EXERCISE DATA –
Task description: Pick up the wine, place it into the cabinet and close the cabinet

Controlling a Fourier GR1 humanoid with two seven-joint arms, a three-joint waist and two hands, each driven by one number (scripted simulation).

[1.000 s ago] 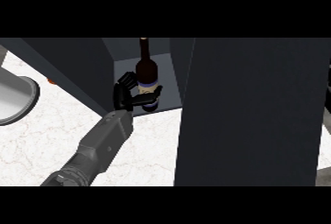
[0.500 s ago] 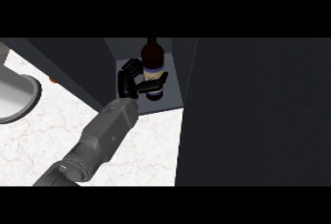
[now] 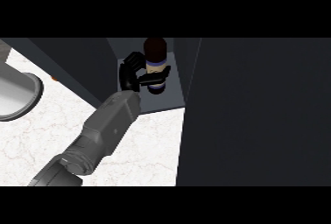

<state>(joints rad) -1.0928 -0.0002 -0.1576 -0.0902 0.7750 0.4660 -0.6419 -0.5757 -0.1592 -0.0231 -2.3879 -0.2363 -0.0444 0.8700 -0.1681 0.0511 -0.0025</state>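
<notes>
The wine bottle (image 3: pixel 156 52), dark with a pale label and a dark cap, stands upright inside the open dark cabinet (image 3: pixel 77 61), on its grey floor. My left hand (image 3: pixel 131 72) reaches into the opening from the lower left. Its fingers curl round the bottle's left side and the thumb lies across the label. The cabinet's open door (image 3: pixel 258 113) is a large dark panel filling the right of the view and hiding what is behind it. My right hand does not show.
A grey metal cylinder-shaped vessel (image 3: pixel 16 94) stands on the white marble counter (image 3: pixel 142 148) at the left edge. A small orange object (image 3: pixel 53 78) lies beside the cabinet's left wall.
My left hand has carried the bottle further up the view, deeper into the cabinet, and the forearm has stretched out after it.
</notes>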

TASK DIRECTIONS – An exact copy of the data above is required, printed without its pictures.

FINISHED TASK –
Task description: Pick up the wine, place it into the cabinet and close the cabinet

Controlling a Fourier GR1 humanoid with two seven-joint arms, a three-joint waist and two hands, each driven by one number (scripted simulation).

[1.000 s ago] 
[0.500 s ago] 
[now] 

<state>(joints rad) -1.0928 -0.0002 -0.1576 -0.0902 0.7750 0.4660 -0.6419 -0.5757 -0.1592 -0.0231 -2.3879 -0.2363 -0.0444 0.8700 -0.1681 0.0511 -0.0025</state>
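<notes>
The wine bottle (image 3: pixel 156 52), dark with a pale label and a dark cap, stands upright inside the open dark cabinet (image 3: pixel 77 61), on its grey floor. My left hand (image 3: pixel 131 72) reaches into the opening from the lower left. Its fingers curl round the bottle's left side and the thumb lies across the label. The cabinet's open door (image 3: pixel 258 113) is a large dark panel filling the right of the view and hiding what is behind it. My right hand does not show.
A grey metal cylinder-shaped vessel (image 3: pixel 16 94) stands on the white marble counter (image 3: pixel 142 148) at the left edge. A small orange object (image 3: pixel 53 78) lies beside the cabinet's left wall.
My left hand has carried the bottle further up the view, deeper into the cabinet, and the forearm has stretched out after it.
</notes>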

The exercise asks for nothing further.